El lenguaje, que es uno de los factores que siempre se reconocen al maestro, cobra aquí diferentes dimensiones. El de Enedina es parco y muy elemental. Antonio ya ha caído en el silencio, harto de la palabrería que todo lo encubre, aunque poco a poco se disponga a hablar en términos muy propios y adecuados. Es Anarda la que cubre sus sentimientos y su dolor con una rebuscada manera de decir, que a veces linda con lo poético, lo que nos retrotrae al ambiente que se cultivara en su familia, en donde el manto de palabras y la elegancia en el habla están cubriendo la podredumbre de las acciones, la falta de sustento ético de lo que enuncian. Es a este ambiente artificioso al que ha renunciado Antonio, confinado a la parquedad de comunicación por decisión propia y que se va derritiendo al influjo de sus recuerdos. De esta manera el realismo carballidesco se vuelve a manifestar en los diálogos tan libres, afortunadamente, de lo que muchos dramaturgos jóvenes entienden como realista, esto es, la violencia majadera de que salpican sus parlamentos aunque no sea necesario.

Zaide Silvia Gutiérrez dirige el texto con un trazo muy cuidado, en que mueve a sus actores entre troncos de esa selva, que sirven lo mismo de asiento que de ambientación, en esta escenografía de Mónica Kubli, también iluminadora, que cuenta con esos troncos y un anafre para sugerir, en el pequeño espacio del Círculo Teatral lo que el autor pide.

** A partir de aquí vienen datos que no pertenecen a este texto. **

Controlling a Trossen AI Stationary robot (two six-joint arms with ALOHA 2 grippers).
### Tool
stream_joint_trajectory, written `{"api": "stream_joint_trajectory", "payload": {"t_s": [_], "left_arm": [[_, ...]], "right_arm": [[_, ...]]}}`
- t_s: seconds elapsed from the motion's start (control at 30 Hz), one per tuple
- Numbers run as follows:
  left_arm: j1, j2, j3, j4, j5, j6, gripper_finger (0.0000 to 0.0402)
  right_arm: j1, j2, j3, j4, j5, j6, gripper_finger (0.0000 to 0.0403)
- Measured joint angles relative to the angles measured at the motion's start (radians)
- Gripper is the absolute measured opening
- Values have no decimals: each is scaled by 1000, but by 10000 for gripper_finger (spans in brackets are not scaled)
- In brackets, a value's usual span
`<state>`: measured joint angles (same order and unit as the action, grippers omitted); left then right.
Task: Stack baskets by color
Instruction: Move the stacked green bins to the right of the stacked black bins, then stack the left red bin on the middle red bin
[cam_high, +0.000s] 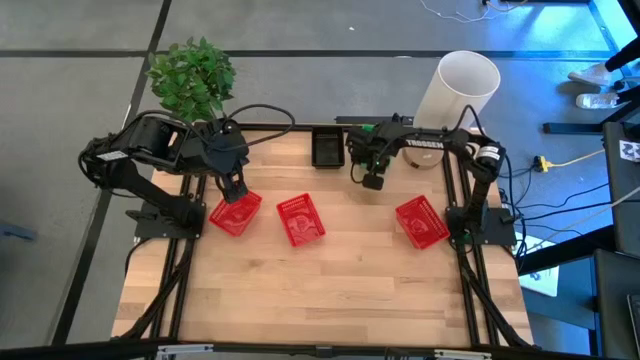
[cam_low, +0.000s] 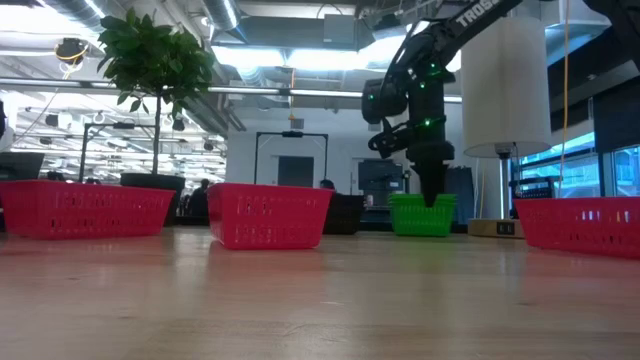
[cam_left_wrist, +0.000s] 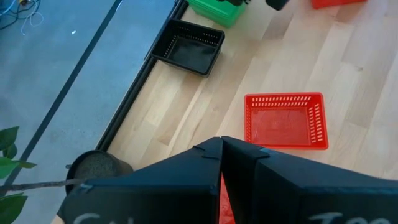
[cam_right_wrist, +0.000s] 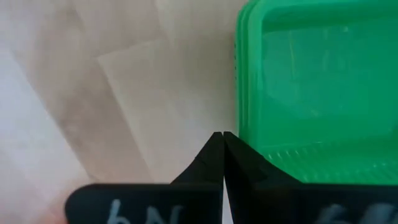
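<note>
Three red baskets rest on their bottoms in a row across the table: left (cam_high: 236, 213), middle (cam_high: 300, 220) and right (cam_high: 422, 222). A black basket (cam_high: 327, 147) stands at the far edge. Beside it is a green basket (cam_low: 422, 215), mostly hidden under my right arm in the high view; its rim looks layered in the right wrist view. My right gripper (cam_right_wrist: 222, 135) points down, shut, at that green rim. My left gripper (cam_high: 233, 188) hovers shut, high above the left red basket's far edge. My right gripper comes from above, pointing down, with its shut fingertips (cam_right_wrist: 214, 146) at the outer edge of the green basket's rim (cam_right_wrist: 244, 134), near a corner. I cannot tell whether they touch it. The basket stands on the table.
A large white cylinder (cam_high: 462, 85) stands beyond the table's far right corner. A potted plant (cam_high: 192, 75) stands beyond the far left corner. Bare wood lies between the red baskets and across the whole near half of the table (cam_high: 320, 300).
</note>
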<state>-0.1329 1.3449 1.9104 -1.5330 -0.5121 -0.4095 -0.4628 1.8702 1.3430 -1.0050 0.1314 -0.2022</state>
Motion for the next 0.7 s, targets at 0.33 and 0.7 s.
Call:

La directora se adjudica el pequeño papel de Enedina, que encarna con su habitual solvencia, sobre todo por sus reacciones que dan basamento a su personaje y a su actitud final. Angeles Marín esta vez logra proyectar todos los matices de su personaje y es una conmovedora Anarda, mientras que Alberto Estrella cada vez se define más como el buen actor que es. La escenificación se apoya también en el vestuario de Cristina Sauza -tan cuidado por ella y por Zaide Silvia que no olvida el lodo en los zapatos de los protagonistas al inicio de la obra- y por el diseño sonoro de Richard McDowell.